The old man stalked out, and she felt Lochlainn's eyes upon her
across the room.
"I'm sorry," she sighed when Thomas had gone. "I shouldn't
have scolded him like that. He only had the nerve to say what a lot
of the others have been thinking. But I've been out hunting and
fishing every day this week in the cold, and all the carters have
gone everywhere looking for food to buy, only to come back with
nothing."
"You're just tired, my girl, that's all. Thomas has a tough old
hide. He'll be fine. It's not your fault nothing is being bought and
sold at the markets. People are hanging on to whatever they have.
It's too late now for any ship to get through, so we'll just have to
make do with the food here until the
Andromeda
comes back
again."
"We're going to have to kill some of the livestock, aren't we? If we
don't, someone will only do it himself, or try to steal them."
"I know. I've put patrols on the edges of our lands and at the
storehouses day and night.
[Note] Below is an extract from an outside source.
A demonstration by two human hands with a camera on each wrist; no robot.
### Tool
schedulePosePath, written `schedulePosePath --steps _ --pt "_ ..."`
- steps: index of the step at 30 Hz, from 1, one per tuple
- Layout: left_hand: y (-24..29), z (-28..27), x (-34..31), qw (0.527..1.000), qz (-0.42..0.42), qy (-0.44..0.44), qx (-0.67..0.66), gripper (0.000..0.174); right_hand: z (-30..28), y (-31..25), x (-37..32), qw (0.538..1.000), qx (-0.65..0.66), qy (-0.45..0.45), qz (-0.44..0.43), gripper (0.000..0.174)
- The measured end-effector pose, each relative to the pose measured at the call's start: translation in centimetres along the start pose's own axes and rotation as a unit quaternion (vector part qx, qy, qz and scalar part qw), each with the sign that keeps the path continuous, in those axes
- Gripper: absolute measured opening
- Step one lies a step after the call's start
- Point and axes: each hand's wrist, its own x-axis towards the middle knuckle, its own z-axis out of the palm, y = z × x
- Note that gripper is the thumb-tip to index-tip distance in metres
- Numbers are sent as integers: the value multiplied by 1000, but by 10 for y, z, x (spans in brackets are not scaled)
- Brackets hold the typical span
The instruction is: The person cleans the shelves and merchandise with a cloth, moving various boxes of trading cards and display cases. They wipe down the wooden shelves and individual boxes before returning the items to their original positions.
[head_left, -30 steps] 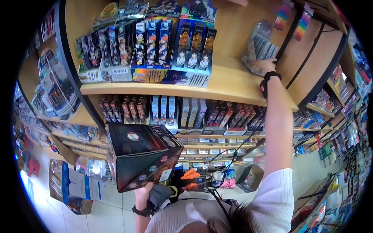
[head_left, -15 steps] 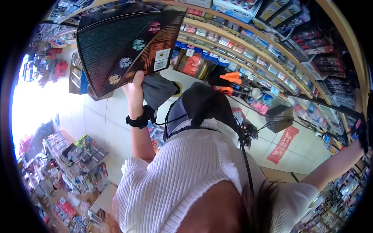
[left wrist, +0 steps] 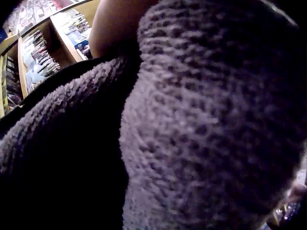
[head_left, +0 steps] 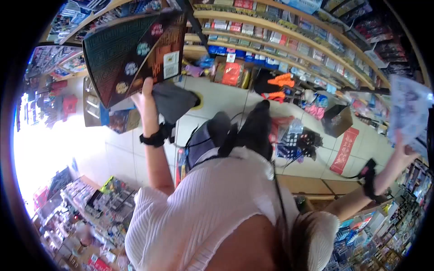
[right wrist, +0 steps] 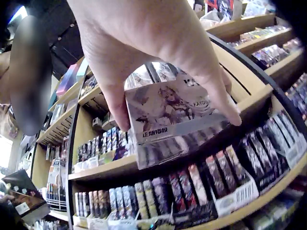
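Observation:
The left hand [head_left: 145,103] holds a large dark box [head_left: 122,58] with round emblems and a white label, thumb on its printed side, fingers behind it. At the far right of the head view the right hand [head_left: 394,158] holds a pale display box [head_left: 409,108]. In the right wrist view that pale box [right wrist: 175,110], printed with a figure, is gripped between thumb and fingers of the right hand [right wrist: 158,43], in front of the shelves. The left wrist view shows mostly knitted cloth [left wrist: 206,120]; the left hand is hidden there.
Shelves of small packs [right wrist: 153,196] run below the pale box, with a wooden shelf edge [right wrist: 105,170] beside it. On the tiled floor [head_left: 217,97] stand an open carton [head_left: 337,121] and a red-fronted box [head_left: 231,74]. A cable hangs near the right wrist.
The right hand has come away from the upper shelf with the pale box. The view has tipped down toward the body, and the left hand still holds the dark box.

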Motion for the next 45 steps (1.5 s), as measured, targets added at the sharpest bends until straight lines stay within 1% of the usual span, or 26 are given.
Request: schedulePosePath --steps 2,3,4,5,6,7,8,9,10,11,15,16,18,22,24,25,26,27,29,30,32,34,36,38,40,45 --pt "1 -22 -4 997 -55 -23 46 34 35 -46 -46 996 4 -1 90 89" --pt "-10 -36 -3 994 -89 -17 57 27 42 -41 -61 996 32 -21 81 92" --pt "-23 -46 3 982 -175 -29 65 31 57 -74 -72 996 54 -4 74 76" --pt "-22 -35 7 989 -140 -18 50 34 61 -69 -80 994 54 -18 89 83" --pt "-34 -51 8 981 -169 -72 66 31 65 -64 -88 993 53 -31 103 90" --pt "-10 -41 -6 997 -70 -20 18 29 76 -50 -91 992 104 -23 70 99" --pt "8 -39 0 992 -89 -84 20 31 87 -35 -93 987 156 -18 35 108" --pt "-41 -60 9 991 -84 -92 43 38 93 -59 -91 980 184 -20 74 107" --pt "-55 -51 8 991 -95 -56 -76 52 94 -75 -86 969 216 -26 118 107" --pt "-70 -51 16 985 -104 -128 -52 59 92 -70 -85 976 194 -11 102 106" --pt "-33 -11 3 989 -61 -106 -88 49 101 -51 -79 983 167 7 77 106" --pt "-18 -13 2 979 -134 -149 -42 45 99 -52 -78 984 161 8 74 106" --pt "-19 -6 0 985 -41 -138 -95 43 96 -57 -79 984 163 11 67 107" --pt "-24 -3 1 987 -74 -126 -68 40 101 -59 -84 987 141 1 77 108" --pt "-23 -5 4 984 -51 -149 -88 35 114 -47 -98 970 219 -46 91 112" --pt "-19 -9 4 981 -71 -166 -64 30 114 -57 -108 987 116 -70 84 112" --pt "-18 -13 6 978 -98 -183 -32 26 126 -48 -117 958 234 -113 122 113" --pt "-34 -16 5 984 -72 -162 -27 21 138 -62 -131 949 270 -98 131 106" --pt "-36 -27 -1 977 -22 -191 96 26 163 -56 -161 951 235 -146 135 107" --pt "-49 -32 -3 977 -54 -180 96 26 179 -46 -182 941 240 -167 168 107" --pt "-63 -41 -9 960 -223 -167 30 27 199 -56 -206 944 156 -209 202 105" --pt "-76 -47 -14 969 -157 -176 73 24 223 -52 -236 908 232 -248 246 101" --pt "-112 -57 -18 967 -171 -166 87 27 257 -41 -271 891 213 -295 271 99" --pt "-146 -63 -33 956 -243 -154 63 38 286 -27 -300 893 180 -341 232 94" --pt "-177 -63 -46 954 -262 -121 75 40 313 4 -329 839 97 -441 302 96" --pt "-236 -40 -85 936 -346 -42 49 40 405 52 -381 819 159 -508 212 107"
People will do anything to get food."
"We'll soon be sick of eating soup, but at least it is warm and
filling. But Thomas does have a point. We have so many mouths to
feed."
"Do you also have to give something to every beggar who knocks
at the door?" Lochlainn asked.
Her shoulders stiffened and she got up off the bench to pump some
water. "The Irish have always been famous for their
hospitality. I'm not going to turn them away empty-handed, not when
we at least still have a warm home to live in. They have nothing but
the rags they wear, and if they are lucky, a barn or loft to sleep
in. I'll go hunting on the islands tomorrow to make up for it. I'm
sure they won't give a damn that they're eating goat."
"There is another option, you know," he said, taking over the pump
to help her fill the cauldron. "Let some of our tenants go to
the workhouses. They will be taken in with your recommendation, and
they are clean and hard-working."
Muireann refused to even consider the proposal. "Those places are
full of filth and disease, and the families are all spilt up, with
the husbands and wives and even the children in separate
dormitories. I've seen the workhouse in Enniskillen. It's not a
place I would wish anyone to have to resort to.
"No, I'm afraid I'm going to do the unthinkable. I hate asking my
family for help, but if it means saving us, I'll just have to tell
my father everything. Make him try to understand why I kept the
truth from him for so long. And get some money and provisions to
tide us over. Maybe even pay the mortgage."